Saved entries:
════════

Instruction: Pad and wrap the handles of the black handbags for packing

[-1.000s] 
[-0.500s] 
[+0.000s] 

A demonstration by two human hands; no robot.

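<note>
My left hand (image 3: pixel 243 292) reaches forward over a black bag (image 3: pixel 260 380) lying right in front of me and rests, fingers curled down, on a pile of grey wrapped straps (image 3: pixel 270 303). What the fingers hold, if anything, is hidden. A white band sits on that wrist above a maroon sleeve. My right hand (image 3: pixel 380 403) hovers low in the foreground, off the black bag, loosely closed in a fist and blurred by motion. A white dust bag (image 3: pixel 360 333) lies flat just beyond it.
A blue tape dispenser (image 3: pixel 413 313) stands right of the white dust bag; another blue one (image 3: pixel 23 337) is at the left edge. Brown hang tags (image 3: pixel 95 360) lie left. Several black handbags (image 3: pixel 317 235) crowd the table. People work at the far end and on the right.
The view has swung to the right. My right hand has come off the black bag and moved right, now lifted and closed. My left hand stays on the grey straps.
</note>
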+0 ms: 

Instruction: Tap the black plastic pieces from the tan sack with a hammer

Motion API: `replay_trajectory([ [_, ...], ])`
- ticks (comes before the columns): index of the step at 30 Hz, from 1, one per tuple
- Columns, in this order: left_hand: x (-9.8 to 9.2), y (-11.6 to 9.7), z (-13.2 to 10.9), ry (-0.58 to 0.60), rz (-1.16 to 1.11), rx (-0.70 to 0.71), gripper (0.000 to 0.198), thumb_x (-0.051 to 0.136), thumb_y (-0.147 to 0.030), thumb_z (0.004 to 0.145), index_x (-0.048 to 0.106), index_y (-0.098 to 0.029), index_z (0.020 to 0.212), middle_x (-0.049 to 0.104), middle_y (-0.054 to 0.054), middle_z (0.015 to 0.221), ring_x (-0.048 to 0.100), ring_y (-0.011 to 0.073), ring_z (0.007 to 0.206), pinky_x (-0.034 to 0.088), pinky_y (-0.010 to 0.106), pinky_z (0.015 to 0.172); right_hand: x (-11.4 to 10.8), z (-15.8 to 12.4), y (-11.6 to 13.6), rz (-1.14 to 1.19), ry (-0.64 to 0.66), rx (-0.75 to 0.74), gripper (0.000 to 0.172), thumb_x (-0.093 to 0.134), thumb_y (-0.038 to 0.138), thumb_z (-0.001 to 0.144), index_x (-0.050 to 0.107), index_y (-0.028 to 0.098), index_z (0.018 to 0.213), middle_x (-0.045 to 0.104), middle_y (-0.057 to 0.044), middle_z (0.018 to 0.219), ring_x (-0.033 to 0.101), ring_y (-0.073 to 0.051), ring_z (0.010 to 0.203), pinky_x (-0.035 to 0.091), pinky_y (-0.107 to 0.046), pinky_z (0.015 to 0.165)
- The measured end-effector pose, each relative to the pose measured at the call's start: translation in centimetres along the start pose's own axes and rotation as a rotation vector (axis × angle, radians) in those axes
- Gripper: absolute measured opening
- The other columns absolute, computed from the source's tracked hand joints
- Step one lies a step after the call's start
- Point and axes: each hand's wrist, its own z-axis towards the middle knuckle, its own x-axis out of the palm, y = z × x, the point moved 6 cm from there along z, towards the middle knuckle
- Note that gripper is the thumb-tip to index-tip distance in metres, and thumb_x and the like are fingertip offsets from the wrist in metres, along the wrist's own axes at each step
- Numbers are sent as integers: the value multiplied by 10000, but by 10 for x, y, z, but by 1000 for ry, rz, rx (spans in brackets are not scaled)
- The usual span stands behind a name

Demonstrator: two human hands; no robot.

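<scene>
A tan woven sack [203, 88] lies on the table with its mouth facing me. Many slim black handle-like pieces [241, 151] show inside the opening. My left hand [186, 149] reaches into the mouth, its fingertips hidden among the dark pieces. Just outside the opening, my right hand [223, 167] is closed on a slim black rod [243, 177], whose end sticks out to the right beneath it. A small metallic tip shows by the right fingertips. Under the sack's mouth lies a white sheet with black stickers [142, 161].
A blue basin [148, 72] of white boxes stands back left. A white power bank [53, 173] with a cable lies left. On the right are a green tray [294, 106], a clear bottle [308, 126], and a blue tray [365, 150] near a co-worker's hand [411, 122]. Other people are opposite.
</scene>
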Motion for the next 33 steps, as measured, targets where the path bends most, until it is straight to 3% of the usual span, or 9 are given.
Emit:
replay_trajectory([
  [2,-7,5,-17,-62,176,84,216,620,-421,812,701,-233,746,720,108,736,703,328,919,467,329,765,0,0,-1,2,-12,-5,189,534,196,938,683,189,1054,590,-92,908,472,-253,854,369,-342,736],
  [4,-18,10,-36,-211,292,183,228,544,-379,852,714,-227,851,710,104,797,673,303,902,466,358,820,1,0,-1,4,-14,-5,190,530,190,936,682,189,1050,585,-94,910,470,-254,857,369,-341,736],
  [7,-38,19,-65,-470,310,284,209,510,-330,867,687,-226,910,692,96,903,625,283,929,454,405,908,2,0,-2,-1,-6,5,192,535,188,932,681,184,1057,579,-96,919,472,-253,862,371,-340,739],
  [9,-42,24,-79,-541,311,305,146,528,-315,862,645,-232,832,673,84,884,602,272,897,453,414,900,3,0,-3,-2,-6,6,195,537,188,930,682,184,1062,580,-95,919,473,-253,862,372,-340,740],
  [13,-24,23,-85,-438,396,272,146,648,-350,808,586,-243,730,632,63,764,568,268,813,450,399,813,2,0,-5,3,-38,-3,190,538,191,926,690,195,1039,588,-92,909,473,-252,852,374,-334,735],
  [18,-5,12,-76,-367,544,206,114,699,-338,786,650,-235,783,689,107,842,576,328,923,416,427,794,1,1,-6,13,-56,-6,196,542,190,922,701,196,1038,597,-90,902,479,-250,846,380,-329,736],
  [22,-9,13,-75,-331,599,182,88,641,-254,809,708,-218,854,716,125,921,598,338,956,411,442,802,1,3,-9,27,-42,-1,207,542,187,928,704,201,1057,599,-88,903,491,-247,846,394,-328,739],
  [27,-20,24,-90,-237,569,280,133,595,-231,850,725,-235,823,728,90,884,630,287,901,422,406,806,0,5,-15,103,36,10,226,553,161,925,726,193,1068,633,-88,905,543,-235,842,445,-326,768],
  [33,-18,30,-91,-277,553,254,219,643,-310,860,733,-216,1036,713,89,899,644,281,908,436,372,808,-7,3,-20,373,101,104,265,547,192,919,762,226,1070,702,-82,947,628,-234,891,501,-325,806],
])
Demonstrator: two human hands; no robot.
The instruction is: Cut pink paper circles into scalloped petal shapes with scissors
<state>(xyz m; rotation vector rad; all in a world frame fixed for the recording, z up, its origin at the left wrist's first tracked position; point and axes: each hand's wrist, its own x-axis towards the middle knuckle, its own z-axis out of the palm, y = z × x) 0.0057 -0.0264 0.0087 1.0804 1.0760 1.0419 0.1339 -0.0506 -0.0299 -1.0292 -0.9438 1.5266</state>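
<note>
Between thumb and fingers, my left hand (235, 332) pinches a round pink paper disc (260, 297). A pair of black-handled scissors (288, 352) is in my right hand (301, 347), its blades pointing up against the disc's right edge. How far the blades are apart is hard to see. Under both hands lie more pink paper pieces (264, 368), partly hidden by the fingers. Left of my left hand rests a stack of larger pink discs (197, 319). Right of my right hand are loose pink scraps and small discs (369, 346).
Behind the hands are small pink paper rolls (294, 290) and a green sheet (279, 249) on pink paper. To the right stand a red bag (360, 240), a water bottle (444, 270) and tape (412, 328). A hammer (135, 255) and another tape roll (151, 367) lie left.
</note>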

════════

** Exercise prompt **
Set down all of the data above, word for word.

** Exercise result **
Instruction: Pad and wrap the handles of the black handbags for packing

[-1.000s] 
[-0.500s] 
[+0.000s] 

A demonstration by two human hands; no robot.

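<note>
My left hand (image 3: pixel 243 292) reaches forward over a black bag (image 3: pixel 260 380) lying right in front of me and rests, fingers curled down, on a pile of grey wrapped straps (image 3: pixel 270 303). What the fingers hold, if anything, is hidden. A white band sits on that wrist above a maroon sleeve. My right hand (image 3: pixel 380 403) hovers low in the foreground, off the black bag, loosely closed in a fist and blurred by motion. A white dust bag (image 3: pixel 360 333) lies flat just beyond it.
A blue tape dispenser (image 3: pixel 413 313) stands right of the white dust bag; another blue one (image 3: pixel 23 337) is at the left edge. Brown hang tags (image 3: pixel 95 360) lie left. Several black handbags (image 3: pixel 317 235) crowd the table. People work at the far end and on the right.
The view has swung to the right. My right hand has come off the black bag and moved right, now lifted and closed. My left hand stays on the grey straps.
</note>
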+0 ms: 

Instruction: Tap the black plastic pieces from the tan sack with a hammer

Motion API: `replay_trajectory([ [_, ...], ])`
- ticks (comes before the columns): index of the step at 30 Hz, from 1, one per tuple
- Columns, in this order: left_hand: x (-9.8 to 9.2), y (-11.6 to 9.7), z (-13.2 to 10.9), ry (-0.58 to 0.60), rz (-1.16 to 1.11), rx (-0.70 to 0.71), gripper (0.000 to 0.198), thumb_x (-0.051 to 0.136), thumb_y (-0.147 to 0.030), thumb_z (0.004 to 0.145), index_x (-0.048 to 0.106), index_y (-0.098 to 0.029), index_z (0.020 to 0.212), middle_x (-0.049 to 0.104), middle_y (-0.054 to 0.054), middle_z (0.015 to 0.221), ring_x (-0.048 to 0.100), ring_y (-0.011 to 0.073), ring_z (0.007 to 0.206), pinky_x (-0.034 to 0.088), pinky_y (-0.010 to 0.106), pinky_z (0.015 to 0.172); right_hand: x (-11.4 to 10.8), z (-15.8 to 12.4), y (-11.6 to 13.6), rz (-1.14 to 1.19), ry (-0.64 to 0.66), rx (-0.75 to 0.74), gripper (0.000 to 0.172), thumb_x (-0.093 to 0.134), thumb_y (-0.038 to 0.138), thumb_z (-0.001 to 0.144), index_x (-0.050 to 0.107), index_y (-0.028 to 0.098), index_z (0.018 to 0.213), middle_x (-0.045 to 0.104), middle_y (-0.057 to 0.044), middle_z (0.018 to 0.219), ring_x (-0.033 to 0.101), ring_y (-0.073 to 0.051), ring_z (0.010 to 0.203), pinky_x (-0.035 to 0.091), pinky_y (-0.107 to 0.046), pinky_z (0.015 to 0.165)
- The measured end-effector pose, each relative to the pose measured at the call's start: translation in centimetres along the start pose's own axes and rotation as a rotation vector (axis × angle, radians) in those axes
- Gripper: absolute measured opening
- The other columns absolute, computed from the source's tracked hand joints
- Step one lies a step after the call's start
- Point and axes: each hand's wrist, its own z-axis towards the middle knuckle, its own x-axis out of the palm, y = z × x, the point moved 6 cm from there along z, towards the middle knuckle
- Note that gripper is the thumb-tip to index-tip distance in metres, and thumb_x and the like are fingertip offsets from the wrist in metres, along the wrist's own axes at each step
- Numbers are sent as integers: the value multiplied by 10000, but by 10 for x, y, z, but by 1000 for ry, rz, rx (spans in brackets are not scaled)
- The usual span stands behind a name

Demonstrator: two human hands; no robot.

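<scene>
A tan woven sack [203, 88] lies on the table with its mouth facing me. Many slim black handle-like pieces [241, 151] show inside the opening. My left hand [186, 149] reaches into the mouth, its fingertips hidden among the dark pieces. Just outside the opening, my right hand [223, 167] is closed on a slim black rod [243, 177], whose end sticks out to the right beneath it. A small metallic tip shows by the right fingertips. Under the sack's mouth lies a white sheet with black stickers [142, 161].
A blue basin [148, 72] of white boxes stands back left. A white power bank [53, 173] with a cable lies left. On the right are a green tray [294, 106], a clear bottle [308, 126], and a blue tray [365, 150] near a co-worker's hand [411, 122]. Other people are opposite.
</scene>
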Motion for the next 33 steps, as measured, targets where the path bends most, until it is straight to 3% of the usual span, or 9 are given.
Emit:
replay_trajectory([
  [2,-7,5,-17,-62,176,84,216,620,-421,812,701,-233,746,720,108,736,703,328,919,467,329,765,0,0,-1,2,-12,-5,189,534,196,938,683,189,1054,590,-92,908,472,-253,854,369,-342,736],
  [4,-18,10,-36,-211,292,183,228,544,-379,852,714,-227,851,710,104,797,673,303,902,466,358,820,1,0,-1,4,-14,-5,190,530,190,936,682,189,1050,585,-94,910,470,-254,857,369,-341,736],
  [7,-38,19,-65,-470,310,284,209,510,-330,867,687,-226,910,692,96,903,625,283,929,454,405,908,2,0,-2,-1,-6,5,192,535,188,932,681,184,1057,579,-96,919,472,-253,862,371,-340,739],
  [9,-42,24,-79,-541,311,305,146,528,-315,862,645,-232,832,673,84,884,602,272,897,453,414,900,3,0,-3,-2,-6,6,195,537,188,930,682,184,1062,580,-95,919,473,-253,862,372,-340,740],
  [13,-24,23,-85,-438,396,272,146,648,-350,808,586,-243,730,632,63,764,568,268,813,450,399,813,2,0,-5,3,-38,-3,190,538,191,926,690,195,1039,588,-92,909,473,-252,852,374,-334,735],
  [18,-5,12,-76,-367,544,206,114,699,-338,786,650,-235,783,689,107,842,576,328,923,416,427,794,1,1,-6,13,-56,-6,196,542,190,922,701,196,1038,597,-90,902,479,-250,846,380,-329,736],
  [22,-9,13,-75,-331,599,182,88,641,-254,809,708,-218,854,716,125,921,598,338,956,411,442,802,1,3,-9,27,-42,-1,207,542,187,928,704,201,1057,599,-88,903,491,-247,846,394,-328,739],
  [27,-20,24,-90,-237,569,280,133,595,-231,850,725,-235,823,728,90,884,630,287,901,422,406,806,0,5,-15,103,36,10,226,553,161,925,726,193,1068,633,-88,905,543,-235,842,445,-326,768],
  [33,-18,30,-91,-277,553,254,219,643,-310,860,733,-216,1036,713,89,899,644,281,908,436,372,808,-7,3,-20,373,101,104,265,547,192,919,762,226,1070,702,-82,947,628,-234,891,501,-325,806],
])
Demonstrator: two human hands; no robot.
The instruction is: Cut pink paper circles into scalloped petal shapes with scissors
<state>(xyz m; rotation vector rad; all in a world frame fixed for the recording, z up, its origin at the left wrist's first tracked position; point and axes: each hand's wrist, its own x-axis towards the middle knuckle, its own z-axis out of the palm, y = z × x) 0.0057 -0.0264 0.0087 1.0804 1.0760 1.0419 0.1339 -0.0506 -0.0299 -1.0292 -0.9438 1.5266</state>
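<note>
Between thumb and fingers, my left hand (235, 332) pinches a round pink paper disc (260, 297). A pair of black-handled scissors (288, 352) is in my right hand (301, 347), its blades pointing up against the disc's right edge. How far the blades are apart is hard to see. Under both hands lie more pink paper pieces (264, 368), partly hidden by the fingers. Left of my left hand rests a stack of larger pink discs (197, 319). Right of my right hand are loose pink scraps and small discs (369, 346).
Behind the hands are small pink paper rolls (294, 290) and a green sheet (279, 249) on pink paper. To the right stand a red bag (360, 240), a water bottle (444, 270) and tape (412, 328). A hammer (135, 255) and another tape roll (151, 367) lie left.
</note>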

This completes the response.